A study of strokes among coronavirus disease patients in India has revealed an unusually large proportion of patients without the traditional risk factors such as high blood pressure and also pointed to greater residual disability levels than in other stroke survivors.
The study by neurologists in Bangalore analysed the features and outcomes of strokes in 62 Covid-19 patients in 13 hospitals between June and August this year and compared them with those of 111 stroke patients they had treated last year during the same months.
Sixteen (26 per cent) of the 62 Covid-19 stroke patients did not have any history of conventional risk factors for stroke such as high blood pressure, diabetes, or cardiovascular disease compared with only 5 (4.5 per cent) of 111 patients.
“This points to a five-fold increased stroke risk for patients who otherwise had no conventional risk factor for stroke,” said John Mathew, professor and head of neurology at the St John’s National Academy of Health Sciences, Bangalore, who coordinated the study.
“Our findings bolster evidence for the idea that Covid-19 itself is a risk factor for stroke,” he said.
The stroke severity was also high among Covid-19 patients. None of the 62 patients had a minor stroke, while 60 (54 per cent) of the 111 stroke patients treated last year had minor stroke. And 11 (17 per cent) of the Covid-19 patients had a severe stroke, compared with only one of the 111 patients last year.
The study, published in the International Journal of Stroke, also found that 37 (59 per cent) of the 62 Covid-19 stroke patients had moderate to severe residual neurological disability at the time of their discharge. Fewer proportions of the 111 patients had moderate to severe residual disabilities.

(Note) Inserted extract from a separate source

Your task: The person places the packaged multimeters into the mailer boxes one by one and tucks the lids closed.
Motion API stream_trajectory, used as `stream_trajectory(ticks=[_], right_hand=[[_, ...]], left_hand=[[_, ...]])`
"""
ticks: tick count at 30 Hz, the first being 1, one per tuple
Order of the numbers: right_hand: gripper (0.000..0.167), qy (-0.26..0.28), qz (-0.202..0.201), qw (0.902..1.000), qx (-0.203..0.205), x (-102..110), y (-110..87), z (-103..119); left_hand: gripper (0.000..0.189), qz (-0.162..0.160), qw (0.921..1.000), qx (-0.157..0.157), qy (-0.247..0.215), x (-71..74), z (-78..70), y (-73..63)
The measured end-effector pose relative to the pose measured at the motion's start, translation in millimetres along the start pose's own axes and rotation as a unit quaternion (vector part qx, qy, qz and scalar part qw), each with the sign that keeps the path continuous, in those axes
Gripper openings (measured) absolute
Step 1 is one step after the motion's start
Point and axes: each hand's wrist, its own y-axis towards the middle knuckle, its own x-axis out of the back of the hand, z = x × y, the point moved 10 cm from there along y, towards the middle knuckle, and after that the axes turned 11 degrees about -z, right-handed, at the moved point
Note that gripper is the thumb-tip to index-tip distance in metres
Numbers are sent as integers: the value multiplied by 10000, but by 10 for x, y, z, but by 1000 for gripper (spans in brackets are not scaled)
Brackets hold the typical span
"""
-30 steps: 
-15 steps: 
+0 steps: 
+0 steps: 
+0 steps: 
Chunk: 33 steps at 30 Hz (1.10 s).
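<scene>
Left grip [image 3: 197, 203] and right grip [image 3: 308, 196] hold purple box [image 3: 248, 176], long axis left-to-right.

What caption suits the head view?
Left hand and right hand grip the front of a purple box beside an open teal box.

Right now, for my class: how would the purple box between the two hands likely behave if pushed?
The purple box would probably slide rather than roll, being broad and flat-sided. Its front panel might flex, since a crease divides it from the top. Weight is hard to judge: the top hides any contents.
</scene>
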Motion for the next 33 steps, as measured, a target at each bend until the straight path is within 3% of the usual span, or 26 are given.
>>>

Thirteen (21 per cent) of Covid-19 stroke patients died, while none of the 111 patients had died.
The findings are in line with international studies that have noted that strokes associated with Covid-19 are likely to be more severe with worse outcomes and higher mortality than non-Covid-19 strokes.
Neuroscientists at the University of Cambridge in the UK had last week estimated that about 14 in every 1,000 Covid-19 patients admitted to hospital experience a stroke, a rate that is higher than the incidence of stroke among older patients and other patients with severe infections.
“Even though the incidence of stroke among Covid-19 patients is relatively low, the scale of the pandemic means many thousands of people could be potentially affected worldwide,” Hugh Markus, professor and neurologist at the University of Cambridge, said in a media release.
Neurologists across India are concerned that as the country’s Covid-19 epidemic grows, the number of patients susceptible to stroke will also increase.
The Bangalore study which found a five-fold increased risk of stroke in patients without any underlying health disorders such as hypertension or diabetes suggests that Covid-19 itself is a trigger for stroke.